=== SOURCE MATERIAL ===

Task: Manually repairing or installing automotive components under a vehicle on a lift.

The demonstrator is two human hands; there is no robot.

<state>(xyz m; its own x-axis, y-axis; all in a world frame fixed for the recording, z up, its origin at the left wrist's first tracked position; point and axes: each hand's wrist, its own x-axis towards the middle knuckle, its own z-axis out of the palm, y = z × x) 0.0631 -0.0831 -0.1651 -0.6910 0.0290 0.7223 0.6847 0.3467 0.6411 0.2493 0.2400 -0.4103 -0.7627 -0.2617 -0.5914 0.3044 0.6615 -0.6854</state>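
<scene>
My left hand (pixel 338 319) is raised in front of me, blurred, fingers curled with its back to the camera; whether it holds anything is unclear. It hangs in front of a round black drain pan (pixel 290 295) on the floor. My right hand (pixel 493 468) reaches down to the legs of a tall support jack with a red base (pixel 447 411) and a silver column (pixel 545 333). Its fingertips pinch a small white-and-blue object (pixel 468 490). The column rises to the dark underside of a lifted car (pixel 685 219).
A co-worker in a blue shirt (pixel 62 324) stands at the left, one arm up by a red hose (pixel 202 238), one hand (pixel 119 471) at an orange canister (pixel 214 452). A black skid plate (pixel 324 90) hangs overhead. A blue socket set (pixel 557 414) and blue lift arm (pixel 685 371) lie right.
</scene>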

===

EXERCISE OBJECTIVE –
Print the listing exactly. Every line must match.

FINAL ANSWER –
Task: Manually repairing or installing automotive components under a vehicle on a lift.

The demonstrator is two human hands; there is no robot.

<state>(xyz m; its own x-axis, y-axis; all in a world frame fixed for the recording, z up, its origin at the left wrist's first tracked position; point and axes: each hand's wrist, its own x-axis towards the middle knuckle, its own z-axis out of the palm, y = z × x) 0.0631 -0.0831 -0.1651 -0.6910 0.0290 0.7223 0.6847 0.3467 0.6411 0.2493 0.2400 -0.4103 -0.7627 -0.2617 -0.5914 0.3044 0.6615 -0.6854</state>
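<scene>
My left hand (pixel 338 319) is raised in front of me, blurred, fingers curled with its back to the camera; whether it holds anything is unclear. It hangs in front of a round black drain pan (pixel 290 295) on the floor. My right hand (pixel 493 468) reaches down to the legs of a tall support jack with a red base (pixel 447 411) and a silver column (pixel 545 333). Its fingertips pinch a small white-and-blue object (pixel 468 490). The column rises to the dark underside of a lifted car (pixel 685 219).
A co-worker in a blue shirt (pixel 62 324) stands at the left, one arm up by a red hose (pixel 202 238), one hand (pixel 119 471) at an orange canister (pixel 214 452). A black skid plate (pixel 324 90) hangs overhead. A blue socket set (pixel 557 414) and blue lift arm (pixel 685 371) lie right.
</scene>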

This output is complete, so the exercise is closed.